__YOUR ASSIGNMENT__:
Copy out each line of the data below in which the string "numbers" appears.

__Dataset items__:
---

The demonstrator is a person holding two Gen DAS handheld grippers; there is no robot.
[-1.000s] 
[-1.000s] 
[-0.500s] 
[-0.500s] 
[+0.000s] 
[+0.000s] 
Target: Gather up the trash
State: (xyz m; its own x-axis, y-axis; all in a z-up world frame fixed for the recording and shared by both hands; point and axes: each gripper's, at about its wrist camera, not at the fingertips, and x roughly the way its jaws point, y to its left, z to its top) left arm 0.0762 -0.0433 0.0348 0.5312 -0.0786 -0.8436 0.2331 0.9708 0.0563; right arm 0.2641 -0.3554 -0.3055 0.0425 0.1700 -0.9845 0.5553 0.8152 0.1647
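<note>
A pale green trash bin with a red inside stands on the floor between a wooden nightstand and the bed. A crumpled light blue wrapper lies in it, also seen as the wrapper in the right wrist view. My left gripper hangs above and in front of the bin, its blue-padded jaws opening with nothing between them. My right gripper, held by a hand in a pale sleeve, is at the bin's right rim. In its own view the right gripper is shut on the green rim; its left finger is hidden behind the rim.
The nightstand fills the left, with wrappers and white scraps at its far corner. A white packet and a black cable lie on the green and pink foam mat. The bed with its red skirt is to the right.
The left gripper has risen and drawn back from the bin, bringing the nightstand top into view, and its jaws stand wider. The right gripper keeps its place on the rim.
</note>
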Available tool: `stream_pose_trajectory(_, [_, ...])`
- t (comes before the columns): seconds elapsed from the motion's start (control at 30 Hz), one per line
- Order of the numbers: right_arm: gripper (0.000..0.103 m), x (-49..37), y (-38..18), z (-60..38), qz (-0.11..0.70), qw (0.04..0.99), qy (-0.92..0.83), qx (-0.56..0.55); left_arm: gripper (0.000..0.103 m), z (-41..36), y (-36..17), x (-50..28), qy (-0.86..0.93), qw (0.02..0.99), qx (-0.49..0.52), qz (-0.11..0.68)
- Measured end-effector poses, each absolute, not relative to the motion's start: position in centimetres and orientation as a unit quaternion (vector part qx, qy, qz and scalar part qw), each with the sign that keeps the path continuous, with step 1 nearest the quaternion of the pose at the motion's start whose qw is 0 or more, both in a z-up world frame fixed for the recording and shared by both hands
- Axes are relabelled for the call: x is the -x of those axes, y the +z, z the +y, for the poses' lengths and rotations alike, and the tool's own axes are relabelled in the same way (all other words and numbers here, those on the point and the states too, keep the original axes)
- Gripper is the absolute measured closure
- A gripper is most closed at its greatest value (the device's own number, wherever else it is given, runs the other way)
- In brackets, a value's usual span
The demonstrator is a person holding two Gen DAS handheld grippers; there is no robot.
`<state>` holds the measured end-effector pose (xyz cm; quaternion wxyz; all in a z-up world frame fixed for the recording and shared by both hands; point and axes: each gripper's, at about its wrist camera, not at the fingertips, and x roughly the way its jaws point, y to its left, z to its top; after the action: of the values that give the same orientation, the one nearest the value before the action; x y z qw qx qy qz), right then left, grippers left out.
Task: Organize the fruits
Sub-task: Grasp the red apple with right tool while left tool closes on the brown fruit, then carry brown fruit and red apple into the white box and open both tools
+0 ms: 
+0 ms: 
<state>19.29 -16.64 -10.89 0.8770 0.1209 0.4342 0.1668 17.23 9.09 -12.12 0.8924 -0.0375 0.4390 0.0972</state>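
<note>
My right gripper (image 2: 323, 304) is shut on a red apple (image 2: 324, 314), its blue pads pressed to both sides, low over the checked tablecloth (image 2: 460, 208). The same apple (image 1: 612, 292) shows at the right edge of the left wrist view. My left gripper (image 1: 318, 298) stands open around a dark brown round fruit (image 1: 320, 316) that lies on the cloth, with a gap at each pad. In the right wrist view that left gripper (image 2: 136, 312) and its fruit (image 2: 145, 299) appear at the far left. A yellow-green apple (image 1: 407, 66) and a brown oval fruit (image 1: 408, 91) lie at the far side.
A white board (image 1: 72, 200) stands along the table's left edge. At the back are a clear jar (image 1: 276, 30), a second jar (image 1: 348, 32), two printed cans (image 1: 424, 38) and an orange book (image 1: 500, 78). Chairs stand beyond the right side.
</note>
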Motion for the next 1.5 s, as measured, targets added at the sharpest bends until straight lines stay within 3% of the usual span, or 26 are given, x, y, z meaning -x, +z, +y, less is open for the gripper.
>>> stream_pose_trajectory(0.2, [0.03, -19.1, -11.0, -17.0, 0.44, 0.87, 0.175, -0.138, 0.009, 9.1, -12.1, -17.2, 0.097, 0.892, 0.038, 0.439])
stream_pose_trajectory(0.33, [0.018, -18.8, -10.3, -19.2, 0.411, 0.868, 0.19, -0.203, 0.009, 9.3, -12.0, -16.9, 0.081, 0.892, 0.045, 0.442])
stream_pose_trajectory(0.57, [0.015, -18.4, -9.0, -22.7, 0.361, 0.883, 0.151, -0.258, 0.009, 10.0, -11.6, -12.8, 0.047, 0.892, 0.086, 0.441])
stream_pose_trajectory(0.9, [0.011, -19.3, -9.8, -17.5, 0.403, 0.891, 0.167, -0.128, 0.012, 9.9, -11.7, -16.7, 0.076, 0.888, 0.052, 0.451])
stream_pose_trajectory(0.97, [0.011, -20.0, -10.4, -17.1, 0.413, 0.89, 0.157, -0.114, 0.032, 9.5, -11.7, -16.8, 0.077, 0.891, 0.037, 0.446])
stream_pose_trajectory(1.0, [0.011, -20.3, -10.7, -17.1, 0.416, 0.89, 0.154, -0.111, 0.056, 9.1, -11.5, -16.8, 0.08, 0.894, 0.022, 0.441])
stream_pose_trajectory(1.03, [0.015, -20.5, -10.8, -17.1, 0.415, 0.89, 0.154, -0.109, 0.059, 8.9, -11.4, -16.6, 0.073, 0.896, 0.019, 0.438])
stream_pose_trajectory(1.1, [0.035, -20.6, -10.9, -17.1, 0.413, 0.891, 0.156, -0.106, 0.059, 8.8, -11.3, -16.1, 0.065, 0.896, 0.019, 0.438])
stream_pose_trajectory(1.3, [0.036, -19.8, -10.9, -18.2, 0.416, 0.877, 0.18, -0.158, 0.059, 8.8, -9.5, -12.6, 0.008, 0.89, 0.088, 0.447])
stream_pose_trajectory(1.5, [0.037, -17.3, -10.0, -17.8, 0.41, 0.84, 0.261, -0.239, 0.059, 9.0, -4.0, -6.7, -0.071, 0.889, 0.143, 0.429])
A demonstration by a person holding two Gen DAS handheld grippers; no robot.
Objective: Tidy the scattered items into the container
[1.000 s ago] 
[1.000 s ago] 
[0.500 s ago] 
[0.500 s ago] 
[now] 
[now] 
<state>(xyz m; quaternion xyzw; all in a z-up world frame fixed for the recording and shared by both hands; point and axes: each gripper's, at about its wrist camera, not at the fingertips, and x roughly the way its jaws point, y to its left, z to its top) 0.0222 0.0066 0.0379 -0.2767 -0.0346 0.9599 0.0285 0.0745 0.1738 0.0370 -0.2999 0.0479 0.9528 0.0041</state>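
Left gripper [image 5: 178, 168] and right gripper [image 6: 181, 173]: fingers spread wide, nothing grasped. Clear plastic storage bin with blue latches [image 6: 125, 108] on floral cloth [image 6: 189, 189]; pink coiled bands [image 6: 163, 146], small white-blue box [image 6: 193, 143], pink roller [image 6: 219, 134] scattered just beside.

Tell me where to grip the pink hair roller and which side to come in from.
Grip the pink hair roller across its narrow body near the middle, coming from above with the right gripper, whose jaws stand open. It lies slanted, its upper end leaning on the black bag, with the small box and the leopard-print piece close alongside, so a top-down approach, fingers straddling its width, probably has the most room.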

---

__RESULT OF THIS EXERCISE__:
- Order of the numbers: right_arm: gripper (0.000..0.103 m), x (-49..37), y (-38..18), z (-60..38), qz (-0.11..0.70), qw (0.04..0.99), qy (-0.92..0.83), qx (-0.56..0.55); left_arm: gripper (0.000..0.103 m), z (-41..36), y (-36..17), x (-50..28), qy (-0.86..0.93), qw (0.02..0.99), qx (-0.49..0.52), qz (-0.11..0.68)
- Axes are relabelled for the call: x is the -x of those axes, y the +z, z the +y, for the poses' lengths and rotations alike, and the tool's own axes are relabelled in the same way (all other words and numbers here, those on the point and the states too, keep the original axes)

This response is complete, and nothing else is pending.